Process crashes with out-of-memory #54

Open ehmicky opened 4 years ago

ehmicky commented 4 years ago

A build using this plugin reported the following error during the onPostBuild of this plugin:

┌──────────────────────────────────────────────────────┐
│ 6. onPostBuild command from netlify-plugin-hashfiles │
└──────────────────────────────────────────────────────┘

 ✔ 0.001 secs: logEvents
 ⚠ WARN: inline JavaScript in public/index.html - Parse error in inline JavaScript in public/index.html
Unexpected token (1:31)
Including assets:
public/index.html
 ✔ 1.760 secs: loadAssets
 ⚠ WARN: ENOENT: no such file or directory, open 'public/sw.js'
<--- Last few GCs --->
[1833:0x2c00030] 709775 ms: Scavenge 1348.7 (1424.1) -> 1348.3 (1424.6) MB, 5.7 / 0.0 ms (average mu = 0.153, current mu = 0.035) allocation failure
[1833:0x2c00030] 711657 ms: Mark-sweep 1349.0 (1424.6) -> 1348.6 (1425.1) MB, 1880.9 / 0.0 ms (average mu = 0.082, current mu = 0.005) allocation failure scavenge might not succeed
<--- JS stacktrace --->
==== JS stack trace =========================================
0: ExitFrame [pc: 0x10e468bdbe1d]
1: StubFrame [pc: 0x10e468bdd3a6]
Security context: 0x16dd6e71e6c1 <JSObject>
2: _createSourceMapForInlineScriptOrStylesheet [0x3c3123ca2cb9] [/opt/build/repo/node_modules/assetgraph/lib/assets/Html.js:~276] [pc=0x10e46a11ed95](this=0x34b18c4a3341 <EventEmitter map = 0x2eae284a2c29>,element=0x09cece5691c9 <Object map = 0x125d72795e41>)
3: findOutgoingRelationsInParseTree [0x3c3123ca2cf1] [...
FATAL ERROR: Ineffective mark-compacts near heap limit Allocation failed - JavaScript heap out of memory
1: 0x8fb090 node::Abort() [/opt/buildhome/.nvm/versions/node/v10.20.1/bin/node]
2: 0x8fb0dc [/opt/buildhome/.nvm/versions/node/v10.20.1/bin/node]
3: 0xb031ce v8::Utils::ReportOOMFailure(v8::internal::Isolate*, char const*, bool) [/opt/buildhome/.nvm/versions/node/v10.20.1/bin/node]
4: 0xb03404 v8::internal::V8::FatalProcessOutOfMemory(v8::internal::Isolate*, char const*, bool) [/opt/buildhome/.nvm/versions/node/v10.20.1/bin/node]
5: 0xef7462 [/opt/buildhome/.nvm/versions/node/v10.20.1/bin/node]
6: 0xef7568 v8::internal::Heap::CheckIneffectiveMarkCompact(unsigned long, double) [/opt/buildhome/.nvm/versions/node/v10.20.1/bin/node]
7: 0xf03642 v8::internal::Heap::PerformGarbageCollection(v8::internal::GarbageCollector, v8::GCCallbackFlags) [/opt/buildhome/.nvm/versions/node/v10.20.1/bin/node]
8: 0xf03f74 v8::internal::Heap::CollectGarbage(v8::internal::AllocationSpace, v8::internal::GarbageCollectionReason, v8::GCCallbackFlags) [/opt/buildhome/.nvm/versions/node/v10.20.1/bin/node]
9: 0xf06be1 v8::internal::Heap::AllocateRawWithRetryOrFail(int, v8::internal::AllocationSpace, v8::internal::AllocationAlignment) [/opt/buildhome/.nvm/versions/node/v10.20.1/bin/node]
10: 0xed0064 v8::internal::Factory::NewFillerObject(int, bool, v8::internal::AllocationSpace) [/opt/buildhome/.nvm/versions/node/v10.20.1/bin/node]
11: 0x11701ee v8::internal::Runtime_AllocateInNewSpace(int, v8::internal::Object**, v8::internal::Isolate*) [/opt/buildhome/.nvm/versions/node/v10.20.1/bin/node]
12: 0x10e468bdbe1d

I unfortunately don't have more information. Do you know what might be happening?

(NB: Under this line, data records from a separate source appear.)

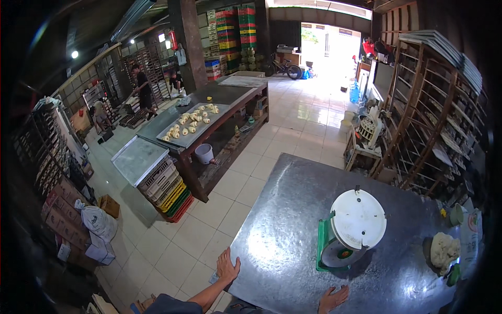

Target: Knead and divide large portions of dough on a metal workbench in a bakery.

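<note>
My left hand [228, 266] rests at the left edge of a dark metal-topped table [293, 209], fingers stretched out and holding nothing. Flat on the near side of the same tabletop lies my right hand [333, 299], its fingers spread and without anything in them. Just beyond that hand stands a green weighing scale [325, 243] with a round white pan [360, 219] on top. Neither hand touches the scale. Toward the right end of the table sits a lump of pale dough [445, 253], beside a green object [454, 274] and a plastic bag [472, 238].
Across a tiled aisle, another table [225, 97] bears a tray with several rolled dough pieces [193, 119]. Stacked crates [170, 193] stand at its near end. Wooden racks [418, 104] line the right side. Cartons and a white sack [98, 221] sit at left. People work far back left.
</note>
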Motion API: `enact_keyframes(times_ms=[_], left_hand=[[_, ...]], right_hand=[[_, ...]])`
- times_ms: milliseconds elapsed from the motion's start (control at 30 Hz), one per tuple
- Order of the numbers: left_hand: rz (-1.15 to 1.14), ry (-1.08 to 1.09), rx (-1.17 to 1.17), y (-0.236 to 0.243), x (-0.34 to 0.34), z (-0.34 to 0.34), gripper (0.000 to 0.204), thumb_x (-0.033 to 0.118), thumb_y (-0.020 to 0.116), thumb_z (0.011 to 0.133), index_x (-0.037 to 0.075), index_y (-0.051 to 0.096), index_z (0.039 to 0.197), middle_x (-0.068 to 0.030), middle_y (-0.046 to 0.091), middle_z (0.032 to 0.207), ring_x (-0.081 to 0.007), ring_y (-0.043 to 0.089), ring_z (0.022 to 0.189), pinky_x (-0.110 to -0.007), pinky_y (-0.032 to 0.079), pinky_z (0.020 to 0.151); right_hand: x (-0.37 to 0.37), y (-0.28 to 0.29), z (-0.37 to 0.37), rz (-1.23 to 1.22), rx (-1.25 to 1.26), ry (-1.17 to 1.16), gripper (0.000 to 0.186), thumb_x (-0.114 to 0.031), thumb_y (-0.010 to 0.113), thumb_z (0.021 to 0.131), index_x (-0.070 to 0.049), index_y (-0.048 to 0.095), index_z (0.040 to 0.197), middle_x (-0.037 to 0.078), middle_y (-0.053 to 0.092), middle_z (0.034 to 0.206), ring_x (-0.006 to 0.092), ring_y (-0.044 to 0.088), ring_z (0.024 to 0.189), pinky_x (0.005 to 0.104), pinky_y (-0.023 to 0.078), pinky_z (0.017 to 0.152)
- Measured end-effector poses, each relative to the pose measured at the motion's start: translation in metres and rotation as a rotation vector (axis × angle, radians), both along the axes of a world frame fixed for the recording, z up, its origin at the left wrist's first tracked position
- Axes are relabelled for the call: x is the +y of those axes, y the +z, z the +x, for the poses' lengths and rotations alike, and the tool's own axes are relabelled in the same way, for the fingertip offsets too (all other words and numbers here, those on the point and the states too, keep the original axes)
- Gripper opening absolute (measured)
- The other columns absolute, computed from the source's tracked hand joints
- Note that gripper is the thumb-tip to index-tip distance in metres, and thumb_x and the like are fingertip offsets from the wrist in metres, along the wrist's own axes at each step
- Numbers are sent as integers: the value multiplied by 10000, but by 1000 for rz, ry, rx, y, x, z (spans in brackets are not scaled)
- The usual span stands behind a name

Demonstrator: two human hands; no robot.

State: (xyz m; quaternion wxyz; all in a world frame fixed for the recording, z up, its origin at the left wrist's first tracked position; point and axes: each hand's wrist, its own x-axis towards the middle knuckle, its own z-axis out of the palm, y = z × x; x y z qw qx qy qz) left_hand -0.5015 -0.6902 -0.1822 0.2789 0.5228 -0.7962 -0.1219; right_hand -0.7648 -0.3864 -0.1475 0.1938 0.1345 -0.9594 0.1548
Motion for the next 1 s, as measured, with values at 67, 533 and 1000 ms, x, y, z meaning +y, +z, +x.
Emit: enact_keyframes(times_ms=[67, 533, 1000], left_hand=[[-15, -43, -64, -1, 0, -1, 598, 365, 540, 855, 88, 385, 1362, -239, 433, 1282, -374, 429, 1171, -479, 321, 989], [-12, -286, -227, 5, -6, -55, 648, 507, 505, 844, 223, 365, 1409, -200, 236, 1485, -392, 161, 1384, -605, 90, 1084], [-3, -239, -124, 7, -4, -59, 578, 450, 576, 820, 187, 469, 1323, -207, 312, 1435, -389, 219, 1358, -584, 117, 1085]], right_hand=[[-1, -3, -1, 101, 32, -29, 508, -339, 542, 850, -4, 497, 1230, 148, 531, 1199, 309, 489, 1112, 473, 363, 943], [-6, -4, -2, 244, -58, -172, 565, -405, 529, 821, -39, 474, 1247, 104, 536, 1129, 289, 503, 1052, 449, 383, 908], [-1, -2, -2, 210, -130, -139, 527, -418, 524, 829, -55, 505, 1211, 102, 518, 1187, 299, 477, 1107, 455, 375, 918]])
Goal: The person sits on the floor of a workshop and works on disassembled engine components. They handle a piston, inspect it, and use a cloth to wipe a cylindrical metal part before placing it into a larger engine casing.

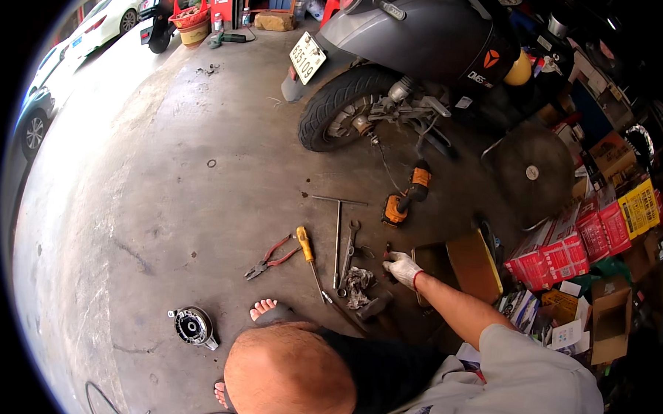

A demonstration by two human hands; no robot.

Munter commented 4 years ago

Yeah, hashfiles is pretty naive in the way it loads in files: https://github.com/Munter/netlify-plugin-hashfiles/blob/master/lib/index.js#L25-L30

This basically loads everything you linked to, except js fetches. It all goes into memory. Sourcemaps, images, videos etc. This runs up the memory bill pretty quickly. In the link checker we do very specific work to unload assets as soon as possible to keep memory consumption low, which we can do because the check is pretty linear and we don't need much information to keep around to check existence of assets. This workload is different though.

In this type of work I need to explore the entire internal dependency graph, find leaf nodes, hash them, then traverse up the dependency graph to modify each asset referencing the hashed file, modify the href pointing to the hashed file, then repeat that work all the way up the tree. The naive approach is to just keep everything in memory. There are obvious limitations to this.

@papandreou do you think it's feasible to create a more custom graph traversal that will explore the graph in a different way to keep memory consumption low? I'm assuming we need to actually populate everything in order to find all relations, and we'll need to opt out of pretty much every convenience Assetgraph gives us for updating file paths if we unload parent assets as part of a custom traversal

papandreou commented 4 years ago

Hmm, yeah, for one thing I guess it isn't really necessary to keep videos, images, fonts etc. in memory, as they can't have outgoing relations. Should be enough to compute their hash (by accessing their md5Hex getter), then unload them.

To use less memory, you could even keep them unloaded, compute their hash via streaming, then set asset._md5Hex yourself:

const readStream = require('fs').createReadStream(
  require('urltools').fileUrlToFsPath(asset.url)
);
const hash = require('crypto').createHash('md5');
for await (const chunk of readStream) {
  hash.update(chunk);
}
asset._md5Hex = hash.digest('hex');
Munter commented 4 years ago

I was also considering the concept of assets that can't have any outgoing relations because none are plugged in. It's an interesting information to have for custom population and traversal. Might be worth adding that as a convenience getter to core, so it's queryable.

I've been considering how I could create a custom population for this plugin, and I think I might do that when I can find the time. It would mean discarding the current assetgraph transform, but I guess that's fine

papandreou commented 4 years ago

I think the current assetgraph transform would work fine with the trick I suggested above (maybe with a bit of tweaking wrt. unloaded assets), but if you want to optimize further, I think you're right. Custom population isn't that terrible nowadays 🌥️